Section 14 of the Amendment Bill provides as follows: “Anyone who transfers funds, makes payment or colludes with an abductor, kidnapper or terrorist to receive any ransom for the release of any person who has been wrongfully confined, imprisoned or kidnapped is guilty of a felony and is liable on conviction to a term of imprisonment of not less than 15 years.”

This Bill, if passed into law, will seek to impose double punishment on the victims of kidnapping. After being painfully forced to pay money already earmarked for more constructive programmes in an attempt to save the life of a loved one, victims will be put on trial and possibly go to jail for 15 years. Any law that seeks to penalise an already traumatised citizen is an unjust and bad law and should not be made.

Ransom is a painful price that a victim pays when the law enforcement mechanism fails to effectively perform the primary function of government, which is to protect the lives and property of the citizens. It should be those put in government to protect the law-abiding citizens that should be made to pay a price for failure to do their jobs, not the already victimised citizens.

Kidnapping was a crime only read in the novels and seen in the movies in advanced Western countries back in the 1970s and 1980s. But after the Kaiama Declaration of the Ijaw youths in 1998 which signalled the beginning of the Niger Delta militancy, kidnapping of White foreigners was initially adopted as part of the struggle for a better deal. But soon, criminals went into it big time. Today, Islamic terrorists, bandits and armed herdsmen have taken over the crime to the extent of wholesale abductions of students and travellers nationwide.

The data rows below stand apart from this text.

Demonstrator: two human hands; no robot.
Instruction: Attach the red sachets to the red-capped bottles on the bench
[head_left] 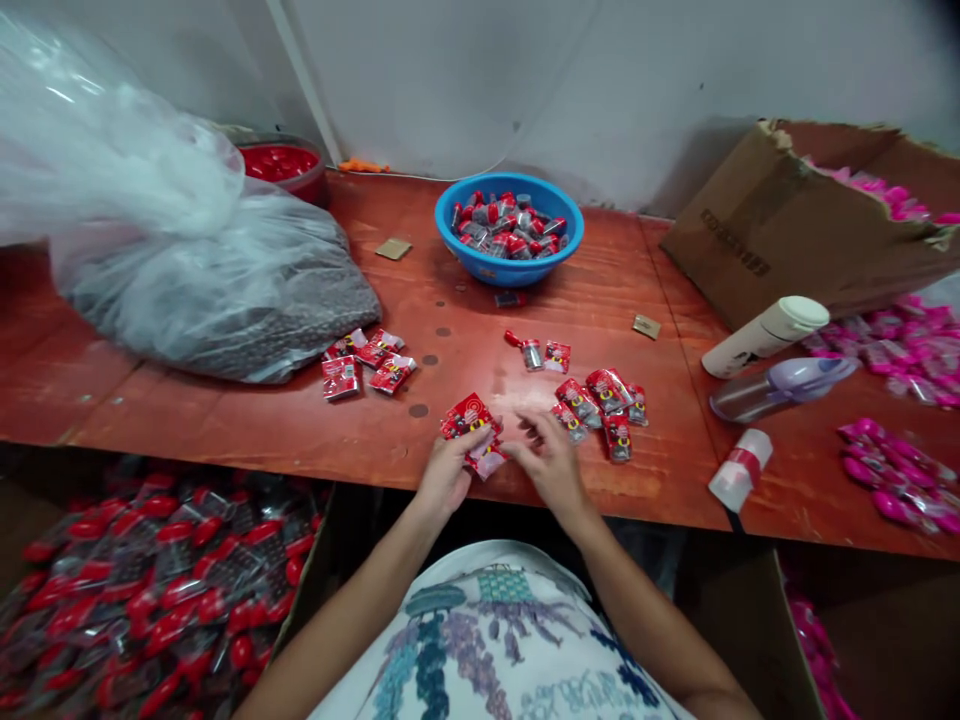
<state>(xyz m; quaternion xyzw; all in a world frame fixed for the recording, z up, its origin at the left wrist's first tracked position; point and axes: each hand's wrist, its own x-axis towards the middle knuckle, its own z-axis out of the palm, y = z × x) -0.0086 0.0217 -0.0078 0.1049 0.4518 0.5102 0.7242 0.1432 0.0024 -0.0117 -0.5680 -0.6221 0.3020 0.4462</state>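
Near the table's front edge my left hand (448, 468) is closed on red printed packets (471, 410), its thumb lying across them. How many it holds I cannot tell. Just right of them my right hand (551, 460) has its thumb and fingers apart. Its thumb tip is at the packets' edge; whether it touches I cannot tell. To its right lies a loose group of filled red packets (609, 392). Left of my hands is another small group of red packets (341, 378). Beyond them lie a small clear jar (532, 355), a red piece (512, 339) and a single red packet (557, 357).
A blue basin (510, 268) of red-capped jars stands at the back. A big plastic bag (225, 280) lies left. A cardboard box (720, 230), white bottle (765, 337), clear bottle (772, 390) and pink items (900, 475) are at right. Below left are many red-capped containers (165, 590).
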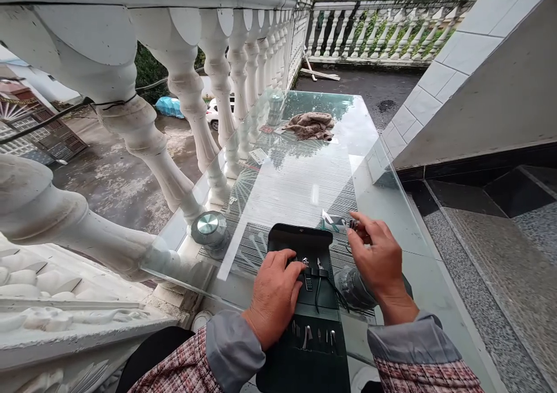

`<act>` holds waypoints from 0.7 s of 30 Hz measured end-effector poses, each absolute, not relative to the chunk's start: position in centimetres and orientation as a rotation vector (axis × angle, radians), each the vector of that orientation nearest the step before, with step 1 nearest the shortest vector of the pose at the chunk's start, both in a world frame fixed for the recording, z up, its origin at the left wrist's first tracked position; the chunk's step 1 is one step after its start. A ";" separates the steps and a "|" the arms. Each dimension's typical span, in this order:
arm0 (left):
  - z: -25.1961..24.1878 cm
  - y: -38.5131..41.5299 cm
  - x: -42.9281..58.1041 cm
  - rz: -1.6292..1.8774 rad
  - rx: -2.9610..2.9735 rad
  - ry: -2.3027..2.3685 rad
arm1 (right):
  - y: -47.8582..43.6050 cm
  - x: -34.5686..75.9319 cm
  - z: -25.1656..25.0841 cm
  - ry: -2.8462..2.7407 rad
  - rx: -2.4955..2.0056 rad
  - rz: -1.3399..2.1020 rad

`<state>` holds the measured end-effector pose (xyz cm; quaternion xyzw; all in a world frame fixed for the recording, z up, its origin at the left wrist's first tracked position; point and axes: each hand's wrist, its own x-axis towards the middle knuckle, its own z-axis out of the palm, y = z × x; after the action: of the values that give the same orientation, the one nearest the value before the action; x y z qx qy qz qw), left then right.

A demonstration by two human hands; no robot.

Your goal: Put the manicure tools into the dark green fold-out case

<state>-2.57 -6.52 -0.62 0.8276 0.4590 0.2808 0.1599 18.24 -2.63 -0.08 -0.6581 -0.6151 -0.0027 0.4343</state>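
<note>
A black manicure case [300,239] lies unfolded on the glass table [300,195]. My left hand [276,291] rests over its left side with fingers bent, pressing on it near the nail clipper [308,281]. Cuticle nippers [319,265] sit under a strap beside the clipper. Slim tools, among them tweezers [307,336], fill the lower row. To the right of the case, above the table, my right hand [378,259] pinches a small metal tool [353,224]; its kind is mostly hidden by the fingers. Just beyond lies a small green and white item [334,222].
A crumpled brown cloth [310,126] lies toward the table's far end. Round glass supports [211,227] stand under the tabletop. White balusters [185,85] run along the left, and a tiled wall edge [439,85] and stone steps [487,288] are on the right.
</note>
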 end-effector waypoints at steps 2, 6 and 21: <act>-0.6 -6.5 -2.5 0.796 2.367 1.317 | -3.8 17.2 0.7 -1.585 -1.489 0.090; -0.6 -6.5 -2.4 0.782 2.375 1.327 | -5.4 15.2 0.8 -1.735 -1.330 0.341; -0.9 -6.5 -2.3 0.806 2.383 1.323 | -4.3 14.8 -1.6 -1.856 -1.640 0.327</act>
<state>-2.28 -6.54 -0.88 0.8290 0.4603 0.2803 0.1492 14.84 -4.26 -1.58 -0.6229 -0.7048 0.1241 0.3160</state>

Kidnapping for ransom is the focal crime in countries wracked by terrorism, wars, massive breakdown of civic order, economic ruination and the failed nation syndrome. Nigeria ranks second in the global top ten of the Costellis Overall Kidnap for Ransom Risk scale. Libya (the main feed pipe of Nigeria’s Islamic terrorism) is number one. Other countries are Venezuela, Mexico, Yemen, Syria, the Philippines, Iraq, Afghanistan and Somalia.

The implication of this is that to effectively tackle this crime, we must restore law and order and make Nigeria great again. We must reverse terrorism and separatism, grow the economy and give those who want to be law abiding gainful employment.

Without tackling this disease at its root cause, mere legislation is a waste of time.